[[ SUPPLIED DATA open ]]

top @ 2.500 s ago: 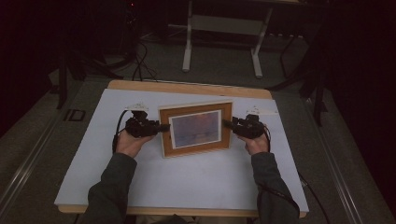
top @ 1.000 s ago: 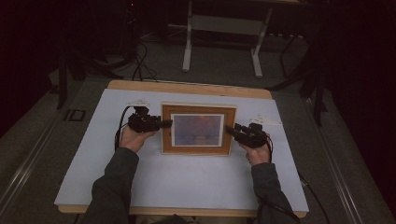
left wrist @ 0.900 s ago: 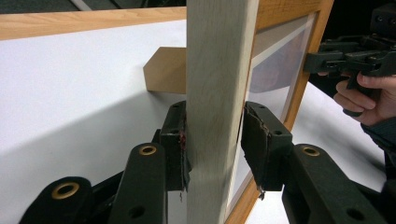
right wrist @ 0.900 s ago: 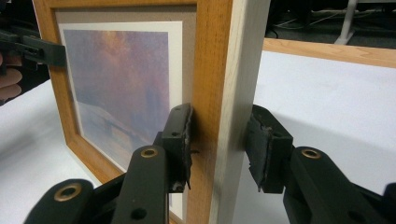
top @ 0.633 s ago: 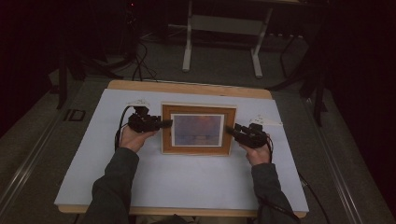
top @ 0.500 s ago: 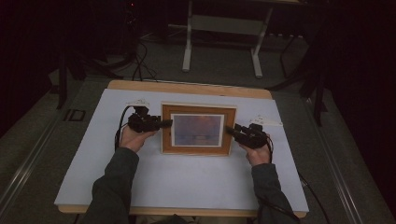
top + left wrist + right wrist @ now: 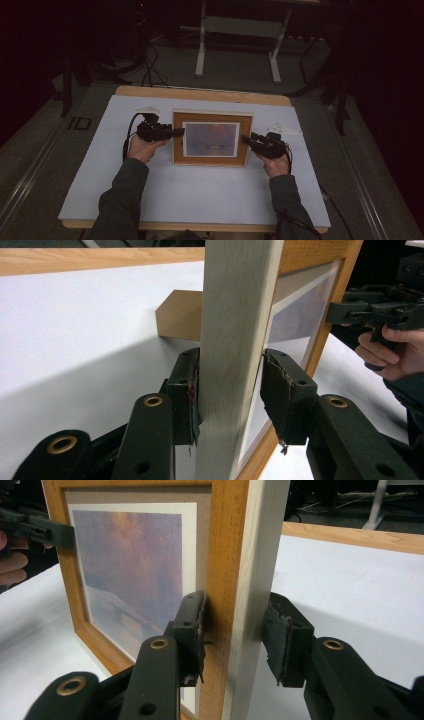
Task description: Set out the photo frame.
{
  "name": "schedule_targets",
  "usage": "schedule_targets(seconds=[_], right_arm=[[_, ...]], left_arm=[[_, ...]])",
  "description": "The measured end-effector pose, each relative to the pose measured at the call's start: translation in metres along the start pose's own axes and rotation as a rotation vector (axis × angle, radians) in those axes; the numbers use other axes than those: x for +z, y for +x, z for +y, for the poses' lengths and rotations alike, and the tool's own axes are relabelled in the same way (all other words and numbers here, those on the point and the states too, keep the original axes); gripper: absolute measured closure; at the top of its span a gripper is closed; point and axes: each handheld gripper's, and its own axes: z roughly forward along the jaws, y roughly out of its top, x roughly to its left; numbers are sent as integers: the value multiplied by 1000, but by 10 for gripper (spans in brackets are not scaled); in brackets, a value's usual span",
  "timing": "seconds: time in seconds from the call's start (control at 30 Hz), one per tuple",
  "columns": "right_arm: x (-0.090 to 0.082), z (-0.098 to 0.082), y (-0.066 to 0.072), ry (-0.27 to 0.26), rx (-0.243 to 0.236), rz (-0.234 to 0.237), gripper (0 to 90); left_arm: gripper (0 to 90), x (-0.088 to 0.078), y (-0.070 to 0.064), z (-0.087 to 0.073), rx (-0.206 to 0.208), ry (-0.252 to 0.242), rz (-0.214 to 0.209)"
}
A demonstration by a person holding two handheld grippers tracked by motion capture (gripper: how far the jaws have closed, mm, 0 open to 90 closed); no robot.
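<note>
Step in hand looks like standing or setting down the wooden-framed picture w/ white mat and dusky print (image 7: pixel 211 139) mid-table on the white table sheet (image 7: pixel 195 192). Left gripper (image 7: pixel 227 390) jaws bracket the frame's left edge, one pad touching, other w/ a slight gap. Right gripper (image 7: pixel 235 635) straddles the right edge the same way, far jaw apart. Next move prob. needs both jaws opened together so frame doesn't tip. No containers in sight.
</note>
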Motion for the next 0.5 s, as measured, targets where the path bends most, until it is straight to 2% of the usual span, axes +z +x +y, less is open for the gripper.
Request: schedule_targets(seconds=[0.37, 0.5], right_arm=[[0, 1, 0, 5, 1, 2, 619], [-1, 1, 0, 3, -3, 1, 572]], left_arm=[[615, -1, -1, 0, -18, 11, -6], [555, 1, -1, -1, -19, 25, 3]])
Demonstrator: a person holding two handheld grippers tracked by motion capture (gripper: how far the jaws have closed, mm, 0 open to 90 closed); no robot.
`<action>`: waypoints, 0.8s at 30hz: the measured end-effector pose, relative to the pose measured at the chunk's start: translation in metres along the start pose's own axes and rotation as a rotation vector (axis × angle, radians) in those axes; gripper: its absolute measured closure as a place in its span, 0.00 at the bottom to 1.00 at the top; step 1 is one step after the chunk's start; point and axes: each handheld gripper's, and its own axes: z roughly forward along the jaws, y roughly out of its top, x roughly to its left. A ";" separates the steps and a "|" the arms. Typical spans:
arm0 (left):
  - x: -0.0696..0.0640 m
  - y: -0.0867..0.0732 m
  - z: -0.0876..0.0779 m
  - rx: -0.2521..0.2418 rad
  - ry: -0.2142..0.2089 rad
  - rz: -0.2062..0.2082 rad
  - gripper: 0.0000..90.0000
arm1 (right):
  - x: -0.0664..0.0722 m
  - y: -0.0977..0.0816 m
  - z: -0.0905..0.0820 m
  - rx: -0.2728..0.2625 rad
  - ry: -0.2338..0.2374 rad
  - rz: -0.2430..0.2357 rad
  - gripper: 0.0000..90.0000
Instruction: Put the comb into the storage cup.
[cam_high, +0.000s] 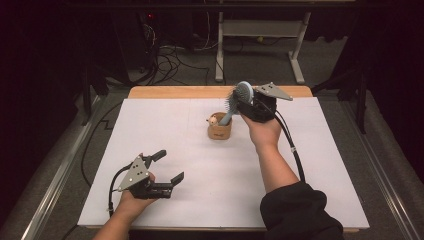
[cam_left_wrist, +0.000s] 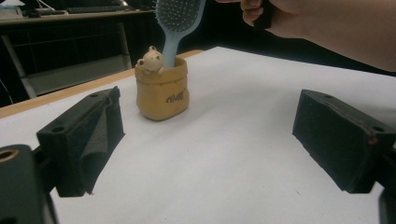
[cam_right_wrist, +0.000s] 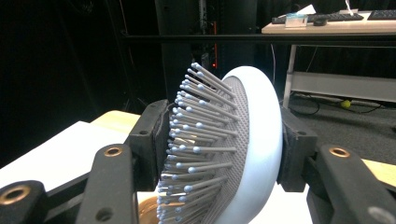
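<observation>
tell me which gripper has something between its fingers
The right gripper: the hairbrush head sits between its fingers above the cup. The left gripper has nothing between its fingers.

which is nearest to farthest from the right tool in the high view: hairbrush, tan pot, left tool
1. Hairbrush: its head sits between the jaws of the right tool, at the far middle of the table.
2. Tan pot: just below and left of that tool, holding the brush handle.
3. Left tool: far off at the near left corner, jaws apart and empty.
</observation>
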 end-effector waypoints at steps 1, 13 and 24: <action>0.000 0.000 0.000 -0.002 0.001 -0.004 0.11 | 0.000 0.000 0.000 0.000 0.001 0.002 0.52; 0.000 0.000 0.000 0.003 -0.001 -0.004 0.11 | -0.004 -0.001 -0.005 -0.002 0.004 0.002 0.52; 0.000 0.000 0.000 0.002 -0.003 -0.005 0.11 | -0.004 0.000 -0.005 -0.004 0.007 -0.011 0.45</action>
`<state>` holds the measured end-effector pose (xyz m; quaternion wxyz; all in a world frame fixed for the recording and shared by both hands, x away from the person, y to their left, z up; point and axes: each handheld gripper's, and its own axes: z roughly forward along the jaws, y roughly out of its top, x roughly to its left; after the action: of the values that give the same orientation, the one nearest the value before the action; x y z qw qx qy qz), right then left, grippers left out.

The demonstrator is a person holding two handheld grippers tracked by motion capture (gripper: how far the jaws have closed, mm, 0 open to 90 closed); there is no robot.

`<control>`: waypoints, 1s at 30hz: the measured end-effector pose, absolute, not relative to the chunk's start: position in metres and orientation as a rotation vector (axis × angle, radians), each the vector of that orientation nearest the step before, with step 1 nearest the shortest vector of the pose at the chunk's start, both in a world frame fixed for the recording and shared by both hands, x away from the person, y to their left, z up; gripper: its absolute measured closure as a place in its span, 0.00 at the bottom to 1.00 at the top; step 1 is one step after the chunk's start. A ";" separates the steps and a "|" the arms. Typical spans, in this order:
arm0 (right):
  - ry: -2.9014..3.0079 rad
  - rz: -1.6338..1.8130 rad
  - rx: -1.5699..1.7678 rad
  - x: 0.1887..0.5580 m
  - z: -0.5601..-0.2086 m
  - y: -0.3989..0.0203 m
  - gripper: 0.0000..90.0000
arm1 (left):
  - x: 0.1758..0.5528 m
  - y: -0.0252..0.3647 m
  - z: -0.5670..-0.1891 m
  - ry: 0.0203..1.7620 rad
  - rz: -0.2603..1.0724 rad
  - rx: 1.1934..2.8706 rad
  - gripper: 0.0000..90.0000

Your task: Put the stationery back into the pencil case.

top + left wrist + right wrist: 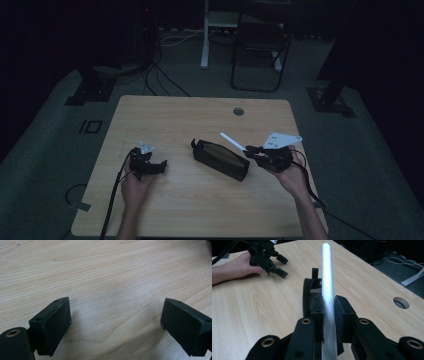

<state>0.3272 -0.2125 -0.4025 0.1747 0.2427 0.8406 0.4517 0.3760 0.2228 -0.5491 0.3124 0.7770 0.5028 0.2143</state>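
My right tongs (328, 312) clenched on a white pen (327, 272) above the black pouch (221, 159), my left tongs (115, 322) released over the table (200, 115).

Two black fingers (51, 326) wide apart over bare light wooden table (112, 277).

A light wooden tabletop (175, 210) with rounded corners stands on a grey floor (45, 150). A round cable hole (238, 111) sits near its far edge. A dark, open pencil case (221, 159) lies slantwise on it, about mid-table, its pale lining showing.
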 end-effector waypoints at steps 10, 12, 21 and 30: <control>2.388 1.269 0.702 0.335 -0.407 -0.207 0.88 | 0.376 0.223 -0.549 1.326 0.565 2.050 0.11; 2.388 1.270 0.703 0.336 -0.407 -0.207 0.88 | 0.376 0.223 -0.549 1.327 0.565 2.050 0.11; 2.396 1.274 0.713 0.342 -0.411 -0.203 0.88 | 0.376 0.223 -0.549 1.327 0.564 2.051 0.11; 2.404 1.273 0.721 0.346 -0.414 -0.199 0.88 | 0.376 0.223 -0.549 1.327 0.564 2.051 0.11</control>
<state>0.3465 -0.1992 -0.4135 0.1627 0.2529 0.8428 0.4463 0.3760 0.2228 -0.5490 0.3119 0.7774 0.5028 0.2136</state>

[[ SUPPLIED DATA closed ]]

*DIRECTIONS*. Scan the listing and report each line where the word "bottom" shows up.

*WRITTEN ANSWER*.
`<action>`: waypoints, 0.8s at 30hz: the measured end-effector pose, relative to the pose measured at the chunk's start: translation in metres along the start pose's own axes and rotation as a rotation vector (axis × angle, radians) in those axes; gripper: its absolute measured closure as a place in its span, 0.00 at the bottom to 1.00 at the top; step 1 is one step after the chunk's start; point and axes: each handheld gripper's, and its own axes: z roughly forward along the jaws, y roughly out of its top, x roughly to its left. A ";" separates the steps and a "|" the arms. Typical spans:
`<control>`: waypoints, 1s at 30hz: the measured end-effector pose, absolute, not relative to the chunk's start: position in metres and orientation as a rotation vector (axis × angle, radians), each the vector of that orientation nearest the step before, with step 1 nearest the shortest vector of the pose at the chunk's start, both in a world frame fixed for the recording and shared by both hands, x away from the person, y to their left, z up; gripper: its absolute measured closure as a place in its span, 0.00 at the bottom to 1.00 at the top; step 1 is one step after the chunk's start. A ";" separates the steps and a "|" the arms. Typical spans, in this order:

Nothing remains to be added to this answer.